Cabinet of Slovakia, 1992 to 1994

Between 27 June 1990 and 22 April 1991, prime minister of Slovakia Vladimír Mečiar formed his first cabinet in his first term in this office although Ján Budaj led the elections. It was the first Slovak government formed after democratic election. On 22 April 1991, SNR parliament removed Prime Minister Vladimír Mečiar from the office and he was replaced by KDH leader Ján Čarnogurský.

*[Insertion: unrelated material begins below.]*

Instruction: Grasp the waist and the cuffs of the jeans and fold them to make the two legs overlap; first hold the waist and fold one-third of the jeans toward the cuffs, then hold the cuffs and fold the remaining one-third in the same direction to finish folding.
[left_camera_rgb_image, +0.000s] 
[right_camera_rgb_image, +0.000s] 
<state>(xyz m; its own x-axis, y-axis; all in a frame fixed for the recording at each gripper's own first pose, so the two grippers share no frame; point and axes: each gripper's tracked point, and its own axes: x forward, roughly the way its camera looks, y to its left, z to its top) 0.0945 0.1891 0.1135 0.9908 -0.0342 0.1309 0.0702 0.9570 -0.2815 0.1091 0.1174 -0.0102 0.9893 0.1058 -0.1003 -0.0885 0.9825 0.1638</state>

== Government ministers ==

| Office | Minister | Political Party |  | In office |
| Prime Minister | Vladimír Mečiar |  | VPN | 27 June 1990 – 22 April 1991 |
| Minister of Labour, Social Affairs and Family | Stanislav Novák |  | DS | 27 June 1990 – 22 April 1991 |
| Minister of Finance | Michal Kováč |  | VPN | 27 June 1990 – 22 April 1991 |
| Minister of Economy | Jozef Belcák |  | KDH | 27 June 1990 – 22 April 1991 |
| Minister of Agriculture | Michal Džatko |  | KDH | 27 June 1990 – 22 April 1991 |
| Minister of Interior | Anton Andráš |  | KDH | 27 June 1990 – 22 November 1990 |
| Ladislav Pittner |  | KDH | 22 November 1990 – 22 April 1991 |
| Minister of Justice | Ladislav Košťa |  | VPN | 27 June 1990 – 22 April 1991 |
| Minister of Education | Ladislav Kováč |  | VPN | 27 June 1990 – 6 September 1990 |
| Ján Pišút |  | VPN | 6 September 1990 – 22 April 1991 |
| Minister of Culture | Ladislav Snopko |  | VPN | 27 June 1990 – 22 April 1991 |
| Minister of Health | Alojz Rakús |  | KDH | 22 November 1990 – 22 April 1991 |
| Minister of Foreign Affairs | Milan Kňažko |  | VPN | 6 September 1990 – 22 April 1991 |
| Minister for Administration and Privatisation of National Property | Augustín Marián Húska |  | VPN | 27 June 1990 – 22 April 1991 |
| Minister of Envirovment | Ivan Tirpák |  | KDH | 27 June 1990 – 22 April 1991 |
| Minister of Construction and Civil Engineering | Jozef Dubníček |  | DS | 27 June 1990 – 22 April 1991 |
| Minister of State Control | Martin Hvozdík |  | VPN | 27 June 1990 – 22 April 1991 |
| Minister of Industries | Ján Holčík |  | DS | 27 June 1990 – 22 April 1991 |

=== Deputy Prime Ministers ===

| Minister | Political Party |  | In office | Notes |
|---|---|---|---|---|
| Vladimír Ondruš |  | VPN | 27 June 1990 – 22 April 1991 |  |
| Ján Čarnogurský |  | KDH | 27 June 1990 – 22 April 1991 |  |
| Jozef Kučerák |  | VPN | 27 June 1990 – 22 April 1991 |  |
| Gábor Zászlós |  | VPN | 27 June 1990 – 22 April 1991 |  |

== Party composition ==

| Party |  | Ideology | Leader | Deputies | Ministers |
|---|---|---|---|---|---|
|  | VPN | Liberalism | Ján Budaj | 48 / 150 | 11 / 18 |
|  | KDH | Christian democracy | Ján Čarnogurský | 31 / 150 | 6 / 18 |
|  | DS | Conservatism | Ján Holčík | 7 / 150 | 3 / 18 |
| Total |  |  |  | 86 / 150 | 20 |

== Issues ==

=== Conflicts and formation of HZDS ===
In 1990 the political landscape of the Czech Republic and Slovakia started to develop and many new political parties were formed, mainly from the Civic Forum and the VPN. By the end of 1990, some of Mečiar's partners in the VPN began distancing themselves from him. First, the party split into two fractions in early March 1991: Mečiar supporters (mostly members of his cabinet) and Mečiar opponents (led by the VPN chairman Fedor Gál). On 23 April 1991, the Presidium of the Slovak parliament (Slovak National Council) deposed him as Prime Minister of Slovakia and he was replaced by Ján Čarnogurský, the leader of the Christian Democratic Movement. Three days later, the VPN officially split in two: the Movement for a Democratic Slovakia (HZDS) and the remaining VPN (since October 1991 called ODÚ-VPN, later just ODÚ). Mečiar was elected as HZDS chairman in June 1991.